Tytuł wpisu w pamiętniku odchudzania:
15 dni


No to dieta chyba na dobre reanimowana. Wystarczylo tak niewiele, zeby sie nawrocic...wystarczylo sie przejesc. Wczoraj tak na maksa przesadzilam z jedzeniem, ze dzisiaj ledwo na nie patrze. Rano wcisnelam w siebie owsianke, wiem, ze niedlugo bede glodna, ale na mysl o przezuwaniu czegokolwiek robi mi sie slabawo, wiec chyba sobie odpuszcze...Poki co przetrzymam na wodzie, a potem bede juz leciala z dziennym planem. Czyli jogurt o 11, makaron z wegetarianskim sosem bolonskim o 13, noodle o smaku kurczaka o 17 i to by bylo mam nadzieje na tyle.

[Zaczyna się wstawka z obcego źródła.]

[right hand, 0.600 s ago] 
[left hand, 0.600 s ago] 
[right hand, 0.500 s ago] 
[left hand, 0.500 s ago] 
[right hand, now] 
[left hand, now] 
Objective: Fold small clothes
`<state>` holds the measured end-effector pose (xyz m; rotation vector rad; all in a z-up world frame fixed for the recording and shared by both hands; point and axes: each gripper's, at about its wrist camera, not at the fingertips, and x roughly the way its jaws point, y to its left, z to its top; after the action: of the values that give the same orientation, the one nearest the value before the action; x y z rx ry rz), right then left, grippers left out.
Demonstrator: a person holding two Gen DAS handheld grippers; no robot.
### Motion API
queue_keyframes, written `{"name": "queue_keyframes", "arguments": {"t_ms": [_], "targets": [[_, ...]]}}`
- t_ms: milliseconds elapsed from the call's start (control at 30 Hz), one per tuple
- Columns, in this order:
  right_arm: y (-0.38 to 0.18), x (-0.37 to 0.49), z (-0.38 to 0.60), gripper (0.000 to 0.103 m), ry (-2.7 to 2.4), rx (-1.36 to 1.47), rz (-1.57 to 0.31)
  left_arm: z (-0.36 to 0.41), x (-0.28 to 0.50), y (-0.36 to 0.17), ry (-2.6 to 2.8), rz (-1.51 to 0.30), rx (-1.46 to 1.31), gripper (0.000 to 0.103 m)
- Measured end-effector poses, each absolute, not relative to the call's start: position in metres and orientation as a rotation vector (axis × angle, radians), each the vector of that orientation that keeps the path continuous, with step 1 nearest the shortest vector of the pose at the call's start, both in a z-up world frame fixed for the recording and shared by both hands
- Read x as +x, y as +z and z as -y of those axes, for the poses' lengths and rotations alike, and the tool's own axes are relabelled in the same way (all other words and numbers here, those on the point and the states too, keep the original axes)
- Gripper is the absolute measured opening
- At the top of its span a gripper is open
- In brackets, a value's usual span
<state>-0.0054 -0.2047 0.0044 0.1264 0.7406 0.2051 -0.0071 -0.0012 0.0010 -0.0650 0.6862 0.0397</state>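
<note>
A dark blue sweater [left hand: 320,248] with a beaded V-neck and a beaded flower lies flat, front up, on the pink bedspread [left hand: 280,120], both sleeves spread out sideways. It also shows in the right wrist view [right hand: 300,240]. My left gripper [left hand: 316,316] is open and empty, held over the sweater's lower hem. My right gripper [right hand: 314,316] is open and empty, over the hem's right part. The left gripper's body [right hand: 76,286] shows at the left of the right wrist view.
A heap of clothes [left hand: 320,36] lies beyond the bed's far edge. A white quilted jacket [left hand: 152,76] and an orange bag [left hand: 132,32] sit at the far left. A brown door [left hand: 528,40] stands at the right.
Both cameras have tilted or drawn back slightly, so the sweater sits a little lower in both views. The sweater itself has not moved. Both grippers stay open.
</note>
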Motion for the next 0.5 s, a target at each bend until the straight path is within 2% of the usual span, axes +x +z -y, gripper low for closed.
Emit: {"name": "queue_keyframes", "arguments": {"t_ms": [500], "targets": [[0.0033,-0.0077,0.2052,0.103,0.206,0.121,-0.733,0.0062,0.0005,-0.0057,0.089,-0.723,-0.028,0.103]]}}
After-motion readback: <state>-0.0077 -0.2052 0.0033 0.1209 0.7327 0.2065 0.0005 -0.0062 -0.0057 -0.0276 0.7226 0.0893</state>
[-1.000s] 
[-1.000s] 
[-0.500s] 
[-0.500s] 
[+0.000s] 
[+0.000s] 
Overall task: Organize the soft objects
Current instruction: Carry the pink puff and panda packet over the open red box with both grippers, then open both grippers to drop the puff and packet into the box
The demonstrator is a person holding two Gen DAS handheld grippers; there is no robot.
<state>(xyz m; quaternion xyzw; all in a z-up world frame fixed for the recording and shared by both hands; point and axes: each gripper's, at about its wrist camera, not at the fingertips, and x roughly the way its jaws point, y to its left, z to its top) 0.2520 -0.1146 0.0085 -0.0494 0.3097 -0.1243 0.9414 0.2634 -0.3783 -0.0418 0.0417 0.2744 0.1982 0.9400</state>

Musze przez te 2 tyg. chociaz troche zrzucic...Poki co zaczyna mnie chyba lapac jakies chorobsko, wstalam dzisiaj z bolem gardla i jakas taka oslabiona, do nieczgo nie chce mi sie zabrac, ale jak mus to mus, wiec wracam do nauki. Moze chociaz cokolwiek zrobie.